Start to finish, return the listing exactly as written.

DATA EXCERPT: Begin

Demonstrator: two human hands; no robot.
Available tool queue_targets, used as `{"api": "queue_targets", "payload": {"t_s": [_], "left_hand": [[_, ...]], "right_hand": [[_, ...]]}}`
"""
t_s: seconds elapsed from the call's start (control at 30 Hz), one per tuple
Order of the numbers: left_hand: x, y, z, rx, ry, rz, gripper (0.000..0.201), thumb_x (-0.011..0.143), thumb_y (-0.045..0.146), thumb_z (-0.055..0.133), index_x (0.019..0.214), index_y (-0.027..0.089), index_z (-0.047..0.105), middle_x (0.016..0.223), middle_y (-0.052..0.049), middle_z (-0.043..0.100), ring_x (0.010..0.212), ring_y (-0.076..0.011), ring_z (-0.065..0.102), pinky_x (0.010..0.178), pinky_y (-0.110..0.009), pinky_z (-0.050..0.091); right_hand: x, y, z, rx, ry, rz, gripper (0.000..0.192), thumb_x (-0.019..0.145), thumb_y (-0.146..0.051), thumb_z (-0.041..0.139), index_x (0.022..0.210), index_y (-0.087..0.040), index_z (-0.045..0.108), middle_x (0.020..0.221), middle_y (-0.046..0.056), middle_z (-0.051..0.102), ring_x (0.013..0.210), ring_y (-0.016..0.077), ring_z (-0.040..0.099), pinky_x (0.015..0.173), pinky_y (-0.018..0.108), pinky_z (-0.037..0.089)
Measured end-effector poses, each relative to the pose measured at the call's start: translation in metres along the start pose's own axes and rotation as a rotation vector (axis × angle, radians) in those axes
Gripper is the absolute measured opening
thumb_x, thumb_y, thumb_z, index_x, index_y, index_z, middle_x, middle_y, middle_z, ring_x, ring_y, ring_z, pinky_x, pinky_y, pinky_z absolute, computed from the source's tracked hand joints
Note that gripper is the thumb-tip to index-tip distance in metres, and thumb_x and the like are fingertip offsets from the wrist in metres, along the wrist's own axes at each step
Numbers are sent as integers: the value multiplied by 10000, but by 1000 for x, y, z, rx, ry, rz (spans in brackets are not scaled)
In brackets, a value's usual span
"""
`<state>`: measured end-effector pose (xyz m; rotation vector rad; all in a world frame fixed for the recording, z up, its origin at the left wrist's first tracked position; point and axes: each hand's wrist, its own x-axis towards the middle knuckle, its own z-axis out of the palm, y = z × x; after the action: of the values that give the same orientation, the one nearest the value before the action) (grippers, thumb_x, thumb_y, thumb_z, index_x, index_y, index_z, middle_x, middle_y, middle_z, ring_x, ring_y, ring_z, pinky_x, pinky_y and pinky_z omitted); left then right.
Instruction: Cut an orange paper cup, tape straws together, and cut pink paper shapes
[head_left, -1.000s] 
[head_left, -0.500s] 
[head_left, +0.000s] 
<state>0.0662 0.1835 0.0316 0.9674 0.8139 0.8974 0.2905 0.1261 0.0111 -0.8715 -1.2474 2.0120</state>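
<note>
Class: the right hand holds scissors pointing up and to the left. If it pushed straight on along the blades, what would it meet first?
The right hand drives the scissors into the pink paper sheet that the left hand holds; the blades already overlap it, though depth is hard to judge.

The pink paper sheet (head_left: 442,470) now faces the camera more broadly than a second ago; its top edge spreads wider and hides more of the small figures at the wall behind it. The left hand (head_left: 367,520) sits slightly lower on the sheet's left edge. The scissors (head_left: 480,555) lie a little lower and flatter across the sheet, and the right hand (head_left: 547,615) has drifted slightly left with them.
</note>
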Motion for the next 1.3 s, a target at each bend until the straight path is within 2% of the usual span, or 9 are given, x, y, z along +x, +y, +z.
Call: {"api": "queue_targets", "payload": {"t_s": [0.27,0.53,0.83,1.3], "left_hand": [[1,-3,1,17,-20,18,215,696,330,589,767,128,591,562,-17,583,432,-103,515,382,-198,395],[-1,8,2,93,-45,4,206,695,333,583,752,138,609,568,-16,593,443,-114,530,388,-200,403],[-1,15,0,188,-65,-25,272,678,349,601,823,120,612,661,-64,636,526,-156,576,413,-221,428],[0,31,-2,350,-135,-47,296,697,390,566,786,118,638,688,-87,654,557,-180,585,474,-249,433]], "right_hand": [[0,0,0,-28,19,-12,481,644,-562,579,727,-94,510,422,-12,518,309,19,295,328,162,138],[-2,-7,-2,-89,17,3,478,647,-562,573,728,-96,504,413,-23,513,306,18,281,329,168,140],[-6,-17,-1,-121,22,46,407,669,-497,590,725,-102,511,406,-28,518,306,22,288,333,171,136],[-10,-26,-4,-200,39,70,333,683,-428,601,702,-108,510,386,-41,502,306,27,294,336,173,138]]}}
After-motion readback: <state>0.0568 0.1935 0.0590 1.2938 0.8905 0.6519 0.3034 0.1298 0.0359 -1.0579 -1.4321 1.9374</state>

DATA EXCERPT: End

ANSWER SPACE:
Demonstrator: two human hands; no robot.
Available tool queue_targets, used as `{"api": "queue_targets", "payload": {"t_s": [_], "left_hand": [[_, ...]], "right_hand": [[_, ...]]}}`
"""
t_s: seconds elapsed from the call's start (control at 30 Hz), one per tuple
Order of the numbers: left_hand: x, y, z, rx, ry, rz, gripper (0.000..0.201), thumb_x (-0.011..0.143), thumb_y (-0.045..0.146), thumb_z (-0.055..0.133), index_x (0.019..0.214), index_y (-0.027..0.089), index_z (-0.047..0.105), middle_x (0.016..0.223), middle_y (-0.052..0.049), middle_z (-0.043..0.100), ring_x (0.010..0.212), ring_y (-0.076..0.011), ring_z (-0.065..0.102), pinky_x (0.010..0.178), pinky_y (-0.110..0.009), pinky_z (-0.050..0.091); right_hand: x, y, z, rx, ry, rz, gripper (0.000..0.192), thumb_x (-0.019..0.145), thumb_y (-0.146..0.051), thumb_z (-0.041..0.139), index_x (0.022..0.210), index_y (-0.087..0.040), index_z (-0.045..0.108), middle_x (0.020..0.221), middle_y (-0.046..0.056), middle_z (-0.051..0.102), ring_x (0.013..0.210), ring_y (-0.016..0.077), ring_z (-0.040..0.099), pinky_x (0.015..0.173), pinky_y (-0.018..0.108), pinky_z (-0.037..0.089)
Measured end-effector poses, each relative to the pose measured at the call's start: translation in metres along the start pose's own axes and rotation as a rotation vector (axis × angle, radians) in those axes
Gripper is the absolute measured opening
thumb_x, thumb_y, thumb_z, index_x, index_y, index_z, middle_x, middle_y, middle_z, ring_x, ring_y, ring_z, pinky_x, pinky_y, pinky_z absolute, computed from the source's tracked hand joints
Note that gripper is the thumb-tip to index-tip distance in metres, and thumb_x and the like are fingertip offsets from the wrist in metres, along the wrist's own axes at each step
Numbers are sent as integers: the value multiplied by 10000, but by 1000 for x, y, z, rx, ry, rz (spans in brackets are not scaled)
In brackets, a value's usual span
"""
`<state>`: measured end-effector pose (xyz m; rotation vector rad; all in a world frame fixed for the recording, z up, its origin at the left wrist's first tracked position; point and axes: each hand's wrist, its own x-axis towards the middle knuckle, its own z-axis out of the palm, y = z × x; after the action: of the values that give the same orientation, the one nearest the value before the action) (grippers, thumb_x, thumb_y, thumb_z, index_x, index_y, index_z, middle_x, middle_y, middle_z, ring_x, ring_y, ring_z, pinky_x, pinky_y and pinky_z omitted); left then right.
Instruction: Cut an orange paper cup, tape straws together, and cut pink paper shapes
[head_left, -1.000s] 
[head_left, -0.500s] 
[head_left, +0.000s] 
<state>0.0662 0.1835 0.0316 0.9674 0.8139 0.8974 0.2905 0.1261 0.0111 -0.8715 -1.2474 2.0120</state>
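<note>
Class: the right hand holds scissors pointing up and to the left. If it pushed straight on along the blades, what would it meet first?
The right hand drives the scissors into the pink paper sheet that the left hand holds; the blades already overlap it, though depth is hard to judge.

The pink paper sheet (head_left: 442,470) now faces the camera more broadly than a second ago; its top edge spreads wider and hides more of the small figures at the wall behind it. The left hand (head_left: 367,520) sits slightly lower on the sheet's left edge. The scissors (head_left: 480,555) lie a little lower and flatter across the sheet, and the right hand (head_left: 547,615) has drifted slightly left with them.
</note>
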Motion for the next 1.3 s, a target at each bend until the straight path is within 2% of the usual span, or 9 are given, x, y, z along +x, +y, +z.
Call: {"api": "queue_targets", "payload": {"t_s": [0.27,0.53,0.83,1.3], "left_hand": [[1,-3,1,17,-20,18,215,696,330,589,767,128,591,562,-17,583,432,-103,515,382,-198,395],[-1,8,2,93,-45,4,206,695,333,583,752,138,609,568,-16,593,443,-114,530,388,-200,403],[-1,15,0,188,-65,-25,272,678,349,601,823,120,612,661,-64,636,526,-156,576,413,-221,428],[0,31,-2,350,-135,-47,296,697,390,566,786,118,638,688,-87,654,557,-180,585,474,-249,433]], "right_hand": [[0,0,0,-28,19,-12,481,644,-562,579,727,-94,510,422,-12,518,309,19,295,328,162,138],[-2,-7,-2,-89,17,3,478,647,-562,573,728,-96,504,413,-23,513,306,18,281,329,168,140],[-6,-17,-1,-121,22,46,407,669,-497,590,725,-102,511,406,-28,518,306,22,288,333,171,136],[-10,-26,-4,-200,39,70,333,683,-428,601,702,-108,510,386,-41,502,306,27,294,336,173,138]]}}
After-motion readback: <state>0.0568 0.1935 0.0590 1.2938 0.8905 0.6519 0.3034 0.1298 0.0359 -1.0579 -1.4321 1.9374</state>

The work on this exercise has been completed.